The oldest student association in Canada, the Alma Mater Society (AMS) has been the central student organization at Queen's since its founding in 1858.
The original goals of the AMS were social and academic as well as political: to promote "the maintenance and defence of students' rights, the interchange of friendly intercourse, the promotion and encouragement of learning, and the furtherance of the general interests of the University."
It grew out of the old Dialectic Society, a debating association founded in 1843, and it officially remained a debating society until late in the century. Gradually, however, the AMS took on more and more responsibility for student affairs and student self-government, including non-academic student discipline. This responsibility began informally in the 1880s and in 1898 it was officially delegated to the AMS by the Senate.

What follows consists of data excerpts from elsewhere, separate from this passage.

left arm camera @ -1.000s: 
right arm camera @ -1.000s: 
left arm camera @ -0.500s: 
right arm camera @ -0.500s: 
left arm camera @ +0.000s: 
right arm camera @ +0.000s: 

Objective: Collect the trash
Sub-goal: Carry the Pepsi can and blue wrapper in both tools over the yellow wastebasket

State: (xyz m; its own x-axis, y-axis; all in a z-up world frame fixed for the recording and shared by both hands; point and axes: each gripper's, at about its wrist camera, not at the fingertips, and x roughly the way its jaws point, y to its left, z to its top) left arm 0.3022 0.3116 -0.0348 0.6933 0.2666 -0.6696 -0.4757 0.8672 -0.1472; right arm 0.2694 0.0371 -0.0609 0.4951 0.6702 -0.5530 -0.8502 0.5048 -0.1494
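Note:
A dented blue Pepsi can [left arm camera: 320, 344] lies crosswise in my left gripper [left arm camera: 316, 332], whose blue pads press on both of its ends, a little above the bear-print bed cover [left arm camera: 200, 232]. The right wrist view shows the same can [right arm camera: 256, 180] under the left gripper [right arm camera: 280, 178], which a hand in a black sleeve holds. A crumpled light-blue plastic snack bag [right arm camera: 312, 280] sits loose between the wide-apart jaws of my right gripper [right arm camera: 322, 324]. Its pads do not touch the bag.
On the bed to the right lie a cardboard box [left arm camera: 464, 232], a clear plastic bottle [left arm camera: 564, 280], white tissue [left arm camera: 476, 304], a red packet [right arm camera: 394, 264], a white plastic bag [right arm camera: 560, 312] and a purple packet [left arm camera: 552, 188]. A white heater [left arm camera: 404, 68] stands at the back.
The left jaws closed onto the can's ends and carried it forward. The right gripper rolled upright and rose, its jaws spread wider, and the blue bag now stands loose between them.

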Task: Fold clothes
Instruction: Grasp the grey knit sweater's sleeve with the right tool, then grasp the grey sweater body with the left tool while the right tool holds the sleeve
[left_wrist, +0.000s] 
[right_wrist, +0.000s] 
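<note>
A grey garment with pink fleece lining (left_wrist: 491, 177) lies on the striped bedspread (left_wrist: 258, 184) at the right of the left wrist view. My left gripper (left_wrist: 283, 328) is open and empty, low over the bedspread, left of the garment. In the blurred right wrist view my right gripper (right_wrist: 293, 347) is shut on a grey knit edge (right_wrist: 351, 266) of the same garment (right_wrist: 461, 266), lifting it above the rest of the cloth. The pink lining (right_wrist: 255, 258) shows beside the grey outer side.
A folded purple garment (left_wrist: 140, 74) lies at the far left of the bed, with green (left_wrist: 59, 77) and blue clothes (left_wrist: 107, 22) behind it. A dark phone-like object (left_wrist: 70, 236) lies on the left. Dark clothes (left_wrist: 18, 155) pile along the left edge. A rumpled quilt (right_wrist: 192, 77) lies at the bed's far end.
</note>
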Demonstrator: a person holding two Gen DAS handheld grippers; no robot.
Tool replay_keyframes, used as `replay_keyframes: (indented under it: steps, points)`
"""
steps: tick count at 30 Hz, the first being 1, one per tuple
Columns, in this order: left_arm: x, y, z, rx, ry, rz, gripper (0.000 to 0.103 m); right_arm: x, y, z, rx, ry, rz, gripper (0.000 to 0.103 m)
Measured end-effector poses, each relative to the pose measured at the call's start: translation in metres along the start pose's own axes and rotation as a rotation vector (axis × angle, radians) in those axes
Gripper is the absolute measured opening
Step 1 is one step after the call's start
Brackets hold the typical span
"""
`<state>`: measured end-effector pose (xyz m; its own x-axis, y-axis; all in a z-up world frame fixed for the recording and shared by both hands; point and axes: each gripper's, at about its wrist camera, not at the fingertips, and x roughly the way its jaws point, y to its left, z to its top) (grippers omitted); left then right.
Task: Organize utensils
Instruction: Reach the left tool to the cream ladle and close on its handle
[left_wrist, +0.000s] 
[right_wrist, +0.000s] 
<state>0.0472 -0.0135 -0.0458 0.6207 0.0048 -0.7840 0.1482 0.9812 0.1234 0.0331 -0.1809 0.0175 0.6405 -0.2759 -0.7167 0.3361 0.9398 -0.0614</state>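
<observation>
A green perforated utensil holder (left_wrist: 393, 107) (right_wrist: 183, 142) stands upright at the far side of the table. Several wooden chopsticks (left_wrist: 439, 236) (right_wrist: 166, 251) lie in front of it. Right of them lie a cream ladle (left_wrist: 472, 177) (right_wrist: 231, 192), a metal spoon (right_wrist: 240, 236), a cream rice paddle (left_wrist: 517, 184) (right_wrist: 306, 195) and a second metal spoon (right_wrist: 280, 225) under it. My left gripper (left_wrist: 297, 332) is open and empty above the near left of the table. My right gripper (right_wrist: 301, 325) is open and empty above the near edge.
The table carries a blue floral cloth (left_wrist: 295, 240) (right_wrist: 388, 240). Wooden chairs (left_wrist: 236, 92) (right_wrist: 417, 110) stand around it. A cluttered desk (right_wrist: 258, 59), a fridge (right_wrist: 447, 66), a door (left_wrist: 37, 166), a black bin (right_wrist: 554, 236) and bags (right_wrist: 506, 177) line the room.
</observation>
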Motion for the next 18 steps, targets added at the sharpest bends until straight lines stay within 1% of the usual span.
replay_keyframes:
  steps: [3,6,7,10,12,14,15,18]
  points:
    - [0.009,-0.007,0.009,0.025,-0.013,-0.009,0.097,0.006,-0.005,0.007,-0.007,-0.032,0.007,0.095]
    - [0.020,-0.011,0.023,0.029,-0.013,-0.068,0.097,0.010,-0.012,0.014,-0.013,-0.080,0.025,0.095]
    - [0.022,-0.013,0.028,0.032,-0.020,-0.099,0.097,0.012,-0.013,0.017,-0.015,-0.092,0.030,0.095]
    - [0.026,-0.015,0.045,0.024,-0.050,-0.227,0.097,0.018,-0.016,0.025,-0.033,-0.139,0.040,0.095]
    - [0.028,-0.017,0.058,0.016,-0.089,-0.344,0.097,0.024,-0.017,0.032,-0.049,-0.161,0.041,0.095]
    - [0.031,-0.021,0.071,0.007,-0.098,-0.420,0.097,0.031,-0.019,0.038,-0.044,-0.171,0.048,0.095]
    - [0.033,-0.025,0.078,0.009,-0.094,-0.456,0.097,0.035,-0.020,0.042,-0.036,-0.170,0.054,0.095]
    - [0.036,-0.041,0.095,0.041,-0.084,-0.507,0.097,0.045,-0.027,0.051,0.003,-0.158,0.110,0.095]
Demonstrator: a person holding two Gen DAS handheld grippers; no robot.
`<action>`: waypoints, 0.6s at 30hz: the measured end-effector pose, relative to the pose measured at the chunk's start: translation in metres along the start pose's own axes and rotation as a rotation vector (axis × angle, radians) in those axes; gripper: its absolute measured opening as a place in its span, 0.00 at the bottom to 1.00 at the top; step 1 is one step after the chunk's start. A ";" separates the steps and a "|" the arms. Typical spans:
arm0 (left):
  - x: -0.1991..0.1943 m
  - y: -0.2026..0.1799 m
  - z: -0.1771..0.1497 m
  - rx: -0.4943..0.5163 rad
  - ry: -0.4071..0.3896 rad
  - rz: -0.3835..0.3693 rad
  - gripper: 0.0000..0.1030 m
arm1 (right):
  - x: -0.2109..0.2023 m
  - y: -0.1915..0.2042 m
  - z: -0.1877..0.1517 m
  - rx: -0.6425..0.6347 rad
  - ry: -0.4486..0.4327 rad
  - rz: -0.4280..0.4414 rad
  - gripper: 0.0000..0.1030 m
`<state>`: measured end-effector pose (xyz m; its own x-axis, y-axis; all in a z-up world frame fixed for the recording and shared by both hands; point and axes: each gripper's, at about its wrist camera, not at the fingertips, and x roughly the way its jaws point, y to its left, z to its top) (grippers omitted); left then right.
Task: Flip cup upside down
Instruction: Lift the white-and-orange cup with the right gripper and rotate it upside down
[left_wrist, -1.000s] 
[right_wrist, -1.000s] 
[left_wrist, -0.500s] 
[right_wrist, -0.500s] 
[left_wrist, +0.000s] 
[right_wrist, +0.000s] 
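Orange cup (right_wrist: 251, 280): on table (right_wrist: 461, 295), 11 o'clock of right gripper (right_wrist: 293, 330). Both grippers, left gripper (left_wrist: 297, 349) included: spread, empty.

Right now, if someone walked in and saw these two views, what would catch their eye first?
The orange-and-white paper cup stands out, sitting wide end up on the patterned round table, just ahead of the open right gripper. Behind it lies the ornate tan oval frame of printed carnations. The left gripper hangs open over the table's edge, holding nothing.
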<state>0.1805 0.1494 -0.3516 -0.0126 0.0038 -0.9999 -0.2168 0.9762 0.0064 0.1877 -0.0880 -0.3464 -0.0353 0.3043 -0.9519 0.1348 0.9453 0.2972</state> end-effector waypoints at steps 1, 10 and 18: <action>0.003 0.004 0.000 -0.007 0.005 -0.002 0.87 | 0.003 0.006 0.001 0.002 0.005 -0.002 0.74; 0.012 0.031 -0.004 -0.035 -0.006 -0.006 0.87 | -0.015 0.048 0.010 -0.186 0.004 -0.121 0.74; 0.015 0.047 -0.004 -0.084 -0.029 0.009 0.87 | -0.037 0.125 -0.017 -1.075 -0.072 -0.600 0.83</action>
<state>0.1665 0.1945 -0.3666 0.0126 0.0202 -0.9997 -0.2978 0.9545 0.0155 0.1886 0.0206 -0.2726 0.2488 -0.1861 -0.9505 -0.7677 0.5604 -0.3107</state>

In the same year, the AMS overhauled its constitution and adopted its modern role of representing the views of students and coordinating and financing other student societies.
Today, the AMS acts as a service, advocacy, and governing body on behalf of all students except those enrolled in graduate, law, education and theology studies (these students belong to the Society of Graduate and Professional Students (SGPS)).
Among the many services it operates or oversees are two campus bars, a travel agency, the P&CC printing centre, the Queen's Journal, CFRC, Queen's TV, the Common Ground Coffeehouse, the Student Constable system, the Walkhome Service, and several hundred student clubs and associations.
It also sponsors or co-sponsors many campus events, including Orientation Week.